======== Data excerpt

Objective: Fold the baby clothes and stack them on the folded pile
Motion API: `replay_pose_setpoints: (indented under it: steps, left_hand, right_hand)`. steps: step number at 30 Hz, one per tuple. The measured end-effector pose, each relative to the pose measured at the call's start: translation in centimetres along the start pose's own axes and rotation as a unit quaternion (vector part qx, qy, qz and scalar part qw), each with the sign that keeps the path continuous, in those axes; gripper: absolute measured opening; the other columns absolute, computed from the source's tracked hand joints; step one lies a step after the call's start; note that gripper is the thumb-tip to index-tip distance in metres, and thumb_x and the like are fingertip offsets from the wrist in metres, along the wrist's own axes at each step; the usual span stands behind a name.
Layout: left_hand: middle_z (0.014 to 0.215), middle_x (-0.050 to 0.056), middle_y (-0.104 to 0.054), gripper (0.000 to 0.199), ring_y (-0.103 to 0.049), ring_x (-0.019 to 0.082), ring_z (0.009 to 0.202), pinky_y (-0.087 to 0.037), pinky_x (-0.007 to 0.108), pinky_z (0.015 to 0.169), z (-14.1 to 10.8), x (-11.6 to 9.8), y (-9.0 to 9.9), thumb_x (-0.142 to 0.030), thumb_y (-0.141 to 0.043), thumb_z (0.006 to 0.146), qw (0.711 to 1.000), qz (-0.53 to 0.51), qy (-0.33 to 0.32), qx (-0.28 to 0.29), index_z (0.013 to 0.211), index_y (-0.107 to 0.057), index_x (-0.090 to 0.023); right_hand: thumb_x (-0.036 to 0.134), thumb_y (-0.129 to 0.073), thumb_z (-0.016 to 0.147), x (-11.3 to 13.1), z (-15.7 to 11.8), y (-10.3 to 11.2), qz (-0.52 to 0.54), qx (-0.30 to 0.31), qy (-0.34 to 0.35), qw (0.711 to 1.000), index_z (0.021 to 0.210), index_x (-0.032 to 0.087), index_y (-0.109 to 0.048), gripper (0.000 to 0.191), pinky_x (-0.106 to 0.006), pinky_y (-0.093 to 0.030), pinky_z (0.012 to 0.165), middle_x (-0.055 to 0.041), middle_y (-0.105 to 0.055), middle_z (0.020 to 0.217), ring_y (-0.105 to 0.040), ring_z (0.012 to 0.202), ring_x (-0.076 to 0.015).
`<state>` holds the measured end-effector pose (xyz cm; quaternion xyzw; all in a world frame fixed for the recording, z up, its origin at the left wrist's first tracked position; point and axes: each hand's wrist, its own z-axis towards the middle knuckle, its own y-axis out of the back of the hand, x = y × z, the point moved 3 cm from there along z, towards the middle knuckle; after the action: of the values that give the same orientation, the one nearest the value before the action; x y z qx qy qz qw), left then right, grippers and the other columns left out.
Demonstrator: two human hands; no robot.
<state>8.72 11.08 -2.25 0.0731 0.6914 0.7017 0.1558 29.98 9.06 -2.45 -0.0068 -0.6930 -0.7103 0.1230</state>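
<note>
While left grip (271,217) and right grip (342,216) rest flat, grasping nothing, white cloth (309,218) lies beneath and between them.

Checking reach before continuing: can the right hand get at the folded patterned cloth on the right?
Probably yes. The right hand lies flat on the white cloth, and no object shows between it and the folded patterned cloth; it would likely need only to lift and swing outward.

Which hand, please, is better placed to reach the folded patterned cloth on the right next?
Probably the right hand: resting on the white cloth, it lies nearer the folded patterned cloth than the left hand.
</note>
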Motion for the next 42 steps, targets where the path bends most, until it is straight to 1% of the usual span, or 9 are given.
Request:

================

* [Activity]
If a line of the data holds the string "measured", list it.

* [Result]
Motion API: `replay_pose_setpoints: (indented under it: steps, left_hand, right_hand)`. steps: step number at 30 Hz, one per tuple. The measured end-effector pose, each relative to the pose measured at the call's start: translation in centimetres along the start pose's own axes and rotation as a unit quaternion (vector part qx, qy, qz and scalar part qw), each with the sign that keeps the path continuous, in those axes; gripper: absolute measured opening; the other columns absolute, computed from the source's tracked hand joints; step one lies a step after the call's start; note that gripper is the thumb-tip to index-tip distance in metres, and thumb_x and the like are fingertip offsets from the wrist in metres, along the wrist's own axes at each step; the usual span stands behind a name.
`<state>` holds the measured end-effector pose (xyz cm; quaternion xyzw; all in a world frame fixed for the recording, z up, its origin at the left wrist's first tracked position; point and axes: each hand's wrist, its own z-axis towards the middle knuckle, its own y-axis out of the back of the hand, x = y × z, the point moved 3 cm from there along z, towards the middle knuckle; after the action: of the values that give the same orientation, the one nearest the value before the action; x y z qx qy qz qw), left then right, grippers and the other columns left out.

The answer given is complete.